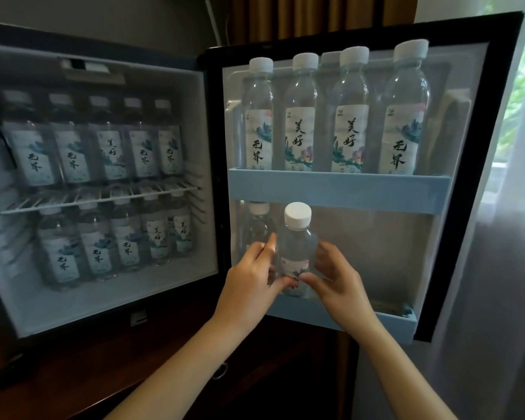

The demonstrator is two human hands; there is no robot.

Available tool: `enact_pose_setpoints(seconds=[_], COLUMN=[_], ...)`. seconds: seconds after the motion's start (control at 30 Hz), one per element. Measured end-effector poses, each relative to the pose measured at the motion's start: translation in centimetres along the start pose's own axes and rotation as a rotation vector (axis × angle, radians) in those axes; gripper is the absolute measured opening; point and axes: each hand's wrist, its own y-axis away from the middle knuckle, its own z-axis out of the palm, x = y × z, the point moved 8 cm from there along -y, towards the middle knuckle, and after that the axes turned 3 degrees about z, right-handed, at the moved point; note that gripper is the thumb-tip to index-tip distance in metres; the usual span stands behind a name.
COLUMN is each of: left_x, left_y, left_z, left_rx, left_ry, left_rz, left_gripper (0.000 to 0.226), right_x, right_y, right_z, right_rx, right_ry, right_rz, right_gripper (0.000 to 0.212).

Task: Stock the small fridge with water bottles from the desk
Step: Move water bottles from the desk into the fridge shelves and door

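The small fridge stands open, its door swung to the right. A clear water bottle with a white cap stands upright in the door's lower shelf. My left hand and my right hand both grip its lower body, fingertips meeting on the label. Another bottle stands just behind and to the left of it on the same shelf. The door's upper shelf carries several bottles in a row. Inside the fridge, several bottles fill both the wire rack and the floor below it.
The lower door shelf has free room to the right of the held bottle. The fridge sits on a dark wooden cabinet. A sheer curtain and a window are at the right, brown drapes behind.
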Motion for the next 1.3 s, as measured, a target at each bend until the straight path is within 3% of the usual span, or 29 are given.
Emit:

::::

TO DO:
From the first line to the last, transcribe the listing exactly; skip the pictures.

RESULT OF THE EXERCISE:
The demonstrator is two human hands; there is no robot.

Available tool: `enact_pose_setpoints(seconds=[_], COLUMN=[_], ...)`. seconds: seconds after the motion's start (control at 30 Hz), one per element. Measured end-effector poses, each relative to the pose measured at the motion's start: translation in centimetres along the start pose's own axes and rotation as a rotation vector (axis × angle, radians) in those axes; gripper is the absolute measured opening; point and axes: each hand's wrist, its own y-axis away from the middle knuckle, its own z-axis out of the palm, x = y × z, the point moved 8 cm from there along -y, towards the middle knuckle, and after that the axes turned 3 degrees about z, right-handed, at the moved point; note that gripper is the thumb-tip to index-tip distance in metres; the usual span stands behind a name.
COLUMN is each of: left_x, left_y, left_z, left_rx, left_ry, left_rz, left_gripper (0.000 to 0.226), right_x, right_y, right_z, right_rx, right_ry, right_rz, right_gripper (0.000 to 0.212).

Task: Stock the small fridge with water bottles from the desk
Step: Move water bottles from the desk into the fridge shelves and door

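The small fridge stands open, its door swung to the right. A clear water bottle with a white cap stands upright in the door's lower shelf. My left hand and my right hand both grip its lower body, fingertips meeting on the label. Another bottle stands just behind and to the left of it on the same shelf. The door's upper shelf carries several bottles in a row. Inside the fridge, several bottles fill both the wire rack and the floor below it.
The lower door shelf has free room to the right of the held bottle. The fridge sits on a dark wooden cabinet. A sheer curtain and a window are at the right, brown drapes behind.
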Motion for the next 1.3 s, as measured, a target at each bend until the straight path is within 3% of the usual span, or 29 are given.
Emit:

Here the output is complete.